▶ Task directions:
From the material below, pull each line containing the string "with".

▶ Supplied data:
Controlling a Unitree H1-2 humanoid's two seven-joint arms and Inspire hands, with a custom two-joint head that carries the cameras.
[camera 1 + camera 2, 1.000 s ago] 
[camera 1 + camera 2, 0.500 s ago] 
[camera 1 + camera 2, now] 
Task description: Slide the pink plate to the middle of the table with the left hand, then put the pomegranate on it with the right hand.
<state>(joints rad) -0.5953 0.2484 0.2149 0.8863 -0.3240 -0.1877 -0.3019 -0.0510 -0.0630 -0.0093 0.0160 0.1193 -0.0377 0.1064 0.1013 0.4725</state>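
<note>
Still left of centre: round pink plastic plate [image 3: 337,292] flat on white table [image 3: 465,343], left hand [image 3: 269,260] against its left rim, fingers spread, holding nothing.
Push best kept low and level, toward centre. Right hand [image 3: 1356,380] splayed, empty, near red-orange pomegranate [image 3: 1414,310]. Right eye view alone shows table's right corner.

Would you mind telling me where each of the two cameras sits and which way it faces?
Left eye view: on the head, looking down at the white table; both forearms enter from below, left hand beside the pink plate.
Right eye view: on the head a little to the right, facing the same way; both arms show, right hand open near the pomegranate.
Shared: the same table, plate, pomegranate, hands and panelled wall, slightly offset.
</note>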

▶ Task output:
Controlling a Unitree H1-2 humanoid's two seven-joint arms and Inspire hands, with a custom two-joint head that carries the cameras.
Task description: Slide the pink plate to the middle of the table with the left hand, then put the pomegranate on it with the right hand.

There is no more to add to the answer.